__EXERCISE REQUIREMENTS__
Of the entries below, return exactly those lines that fall between the one containing "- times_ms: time" and the one containing "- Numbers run", the two end lines included.

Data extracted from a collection
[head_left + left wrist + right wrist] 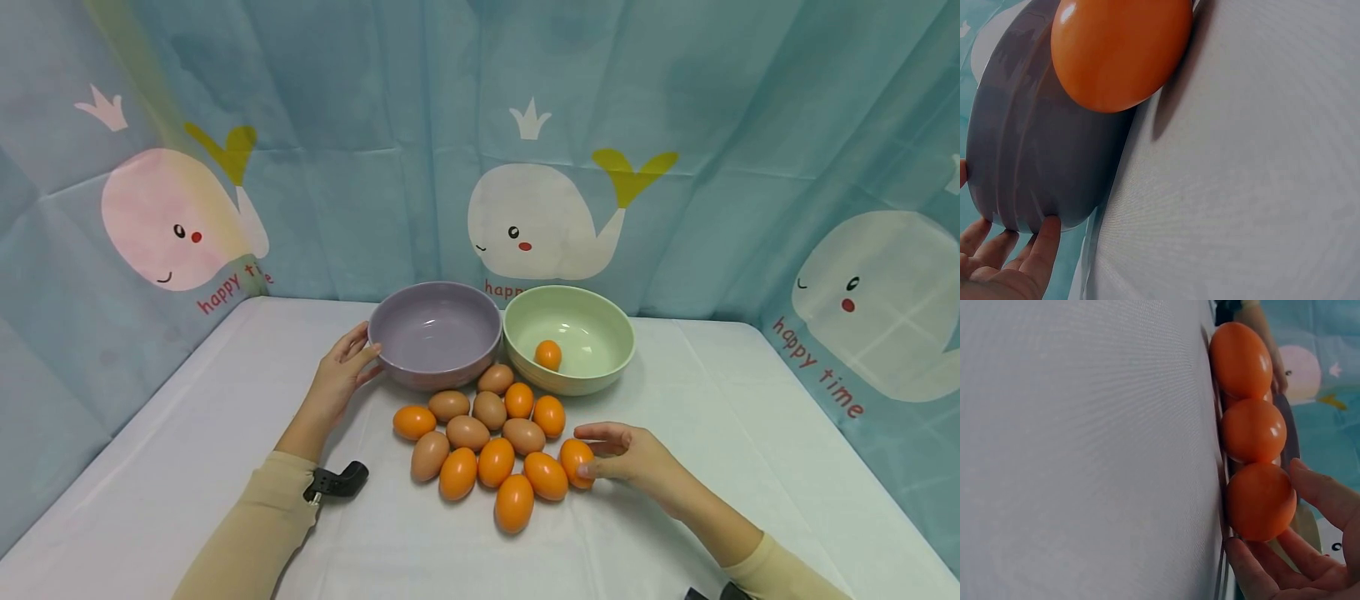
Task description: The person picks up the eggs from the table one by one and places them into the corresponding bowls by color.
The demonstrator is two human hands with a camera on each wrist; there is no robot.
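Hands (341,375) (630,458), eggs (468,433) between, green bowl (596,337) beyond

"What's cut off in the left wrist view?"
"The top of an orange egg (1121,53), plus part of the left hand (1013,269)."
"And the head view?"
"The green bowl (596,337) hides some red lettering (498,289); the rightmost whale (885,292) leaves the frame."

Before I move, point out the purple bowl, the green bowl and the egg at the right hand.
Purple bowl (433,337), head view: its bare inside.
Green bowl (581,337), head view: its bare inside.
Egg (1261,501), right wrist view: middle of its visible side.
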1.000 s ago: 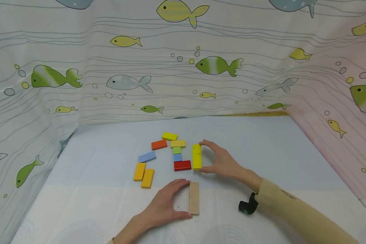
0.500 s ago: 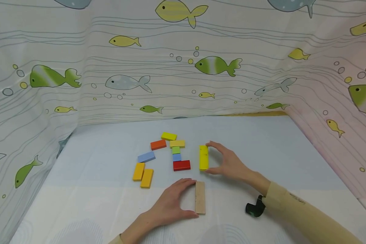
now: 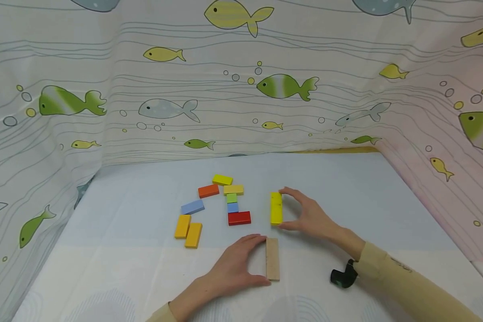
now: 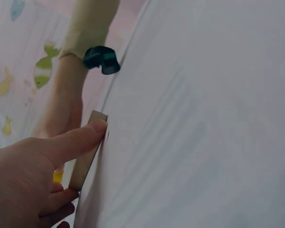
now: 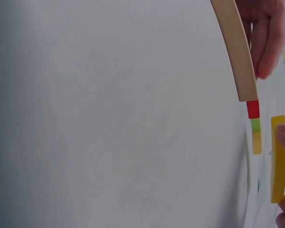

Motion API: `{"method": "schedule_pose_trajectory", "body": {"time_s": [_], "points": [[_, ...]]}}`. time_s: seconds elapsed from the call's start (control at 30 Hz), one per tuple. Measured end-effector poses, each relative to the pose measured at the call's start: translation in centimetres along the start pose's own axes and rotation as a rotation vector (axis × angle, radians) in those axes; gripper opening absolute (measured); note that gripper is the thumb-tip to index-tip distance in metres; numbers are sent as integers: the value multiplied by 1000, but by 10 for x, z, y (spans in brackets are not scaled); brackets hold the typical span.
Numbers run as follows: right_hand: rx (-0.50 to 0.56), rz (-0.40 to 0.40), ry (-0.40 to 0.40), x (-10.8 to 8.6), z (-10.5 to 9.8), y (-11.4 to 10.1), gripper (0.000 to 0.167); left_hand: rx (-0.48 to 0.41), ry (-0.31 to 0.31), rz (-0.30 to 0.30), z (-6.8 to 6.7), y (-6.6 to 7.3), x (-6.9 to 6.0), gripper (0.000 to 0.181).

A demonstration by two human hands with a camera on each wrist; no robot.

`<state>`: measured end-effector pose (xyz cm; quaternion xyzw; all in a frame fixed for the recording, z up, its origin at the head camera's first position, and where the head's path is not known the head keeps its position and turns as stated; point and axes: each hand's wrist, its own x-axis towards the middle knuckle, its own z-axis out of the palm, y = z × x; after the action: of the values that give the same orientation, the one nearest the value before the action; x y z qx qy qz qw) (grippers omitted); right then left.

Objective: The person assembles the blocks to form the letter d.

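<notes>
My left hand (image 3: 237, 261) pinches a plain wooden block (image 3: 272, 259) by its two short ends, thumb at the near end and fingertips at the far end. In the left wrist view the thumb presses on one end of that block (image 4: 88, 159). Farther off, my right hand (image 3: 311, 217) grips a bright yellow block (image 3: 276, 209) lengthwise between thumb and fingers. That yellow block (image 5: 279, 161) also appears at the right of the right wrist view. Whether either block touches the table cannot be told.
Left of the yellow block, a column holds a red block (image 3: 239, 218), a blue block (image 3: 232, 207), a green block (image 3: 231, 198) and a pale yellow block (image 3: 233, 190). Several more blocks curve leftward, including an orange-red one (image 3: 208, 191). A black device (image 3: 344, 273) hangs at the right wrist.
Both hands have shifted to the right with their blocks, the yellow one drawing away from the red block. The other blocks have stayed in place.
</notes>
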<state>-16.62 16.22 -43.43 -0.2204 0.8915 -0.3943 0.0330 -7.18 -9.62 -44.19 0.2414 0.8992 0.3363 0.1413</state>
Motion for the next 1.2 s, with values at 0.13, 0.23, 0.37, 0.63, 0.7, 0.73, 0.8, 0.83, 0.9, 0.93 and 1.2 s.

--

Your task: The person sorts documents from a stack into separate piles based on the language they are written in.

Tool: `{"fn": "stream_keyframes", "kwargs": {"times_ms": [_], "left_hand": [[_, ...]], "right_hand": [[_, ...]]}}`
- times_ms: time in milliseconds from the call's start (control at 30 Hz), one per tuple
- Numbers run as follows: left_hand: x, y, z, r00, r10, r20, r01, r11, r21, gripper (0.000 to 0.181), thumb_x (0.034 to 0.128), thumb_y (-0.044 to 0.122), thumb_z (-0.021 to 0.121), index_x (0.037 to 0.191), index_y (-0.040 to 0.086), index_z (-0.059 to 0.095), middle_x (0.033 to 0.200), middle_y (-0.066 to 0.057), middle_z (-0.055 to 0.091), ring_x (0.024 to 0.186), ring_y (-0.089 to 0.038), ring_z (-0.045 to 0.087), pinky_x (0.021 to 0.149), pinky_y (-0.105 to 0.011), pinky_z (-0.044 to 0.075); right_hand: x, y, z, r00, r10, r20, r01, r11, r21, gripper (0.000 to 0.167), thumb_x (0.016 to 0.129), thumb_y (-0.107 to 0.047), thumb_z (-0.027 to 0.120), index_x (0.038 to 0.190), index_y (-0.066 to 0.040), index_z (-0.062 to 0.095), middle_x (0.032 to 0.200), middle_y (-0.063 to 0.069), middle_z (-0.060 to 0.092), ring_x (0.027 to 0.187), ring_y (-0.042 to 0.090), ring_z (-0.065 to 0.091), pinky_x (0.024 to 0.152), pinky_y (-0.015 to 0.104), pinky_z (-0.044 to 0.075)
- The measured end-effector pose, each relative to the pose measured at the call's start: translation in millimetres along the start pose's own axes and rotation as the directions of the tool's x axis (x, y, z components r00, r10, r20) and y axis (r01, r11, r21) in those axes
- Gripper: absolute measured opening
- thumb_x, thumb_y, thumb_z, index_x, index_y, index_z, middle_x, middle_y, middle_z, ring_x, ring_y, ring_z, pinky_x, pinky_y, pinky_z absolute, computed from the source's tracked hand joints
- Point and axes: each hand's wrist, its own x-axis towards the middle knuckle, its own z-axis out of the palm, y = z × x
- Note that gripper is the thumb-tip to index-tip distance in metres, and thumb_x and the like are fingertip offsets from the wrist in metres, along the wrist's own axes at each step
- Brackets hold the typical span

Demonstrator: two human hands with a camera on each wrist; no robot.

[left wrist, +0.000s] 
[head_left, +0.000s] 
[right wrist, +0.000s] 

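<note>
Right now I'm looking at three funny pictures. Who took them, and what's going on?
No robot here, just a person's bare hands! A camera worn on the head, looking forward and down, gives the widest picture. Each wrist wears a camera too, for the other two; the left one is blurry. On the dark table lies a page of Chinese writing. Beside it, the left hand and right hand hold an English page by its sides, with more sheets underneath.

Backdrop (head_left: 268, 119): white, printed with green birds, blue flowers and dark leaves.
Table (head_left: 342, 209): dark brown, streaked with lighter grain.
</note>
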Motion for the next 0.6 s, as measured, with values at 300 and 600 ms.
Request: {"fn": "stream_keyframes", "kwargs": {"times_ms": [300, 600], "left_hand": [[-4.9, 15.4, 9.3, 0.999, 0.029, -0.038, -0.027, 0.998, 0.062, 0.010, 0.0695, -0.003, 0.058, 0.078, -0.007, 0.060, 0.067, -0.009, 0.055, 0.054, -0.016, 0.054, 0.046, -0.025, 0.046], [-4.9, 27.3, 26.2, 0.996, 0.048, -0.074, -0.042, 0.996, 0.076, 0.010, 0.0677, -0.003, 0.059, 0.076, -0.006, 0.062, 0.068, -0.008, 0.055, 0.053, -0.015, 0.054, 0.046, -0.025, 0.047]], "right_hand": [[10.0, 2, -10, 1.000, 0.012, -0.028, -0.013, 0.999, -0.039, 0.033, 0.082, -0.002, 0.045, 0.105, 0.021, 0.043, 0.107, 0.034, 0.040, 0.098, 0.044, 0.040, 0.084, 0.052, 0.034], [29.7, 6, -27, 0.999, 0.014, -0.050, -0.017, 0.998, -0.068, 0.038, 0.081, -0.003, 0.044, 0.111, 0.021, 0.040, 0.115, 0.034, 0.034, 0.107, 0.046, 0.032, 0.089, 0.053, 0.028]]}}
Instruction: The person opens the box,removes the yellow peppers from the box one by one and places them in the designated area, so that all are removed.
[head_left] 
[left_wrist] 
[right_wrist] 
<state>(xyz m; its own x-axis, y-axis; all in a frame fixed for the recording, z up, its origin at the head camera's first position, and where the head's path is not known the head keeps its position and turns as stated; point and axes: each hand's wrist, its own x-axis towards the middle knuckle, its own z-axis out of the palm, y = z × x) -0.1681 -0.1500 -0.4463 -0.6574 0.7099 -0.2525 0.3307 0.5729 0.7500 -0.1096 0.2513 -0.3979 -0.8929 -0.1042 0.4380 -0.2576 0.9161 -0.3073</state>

__COMPLETED TASK__
- times_ms: time in milliseconds from the call's start (control at 30 Hz), one per tuple
- Numbers run as follows: left_hand: x, y, z, r00, r10, r20, r01, r11, r21, gripper (0.000 to 0.181), thumb_x (0.034 to 0.128), thumb_y (-0.044 to 0.122), thumb_z (-0.021 to 0.121), index_x (0.037 to 0.191), index_y (-0.040 to 0.086), index_z (-0.059 to 0.095), middle_x (0.033 to 0.200), middle_y (-0.066 to 0.057), middle_z (-0.055 to 0.091), ring_x (0.024 to 0.186), ring_y (-0.089 to 0.038), ring_z (-0.045 to 0.087), pinky_x (0.021 to 0.149), pinky_y (-0.105 to 0.011), pinky_z (-0.044 to 0.075); right_hand: x, y, z, r00, r10, r20, r01, r11, r21, gripper (0.000 to 0.167), thumb_x (0.016 to 0.129), thumb_y (-0.107 to 0.047), thumb_z (-0.027 to 0.120), index_x (0.038 to 0.190), index_y (-0.066 to 0.040), index_z (-0.062 to 0.095), middle_x (0.032 to 0.200), middle_y (-0.063 to 0.069), middle_z (-0.060 to 0.092), ring_x (0.027 to 0.187), ring_y (-0.042 to 0.090), ring_z (-0.065 to 0.091), pinky_x (0.024 to 0.152), pinky_y (-0.015 to 0.104), pinky_z (-0.044 to 0.075)

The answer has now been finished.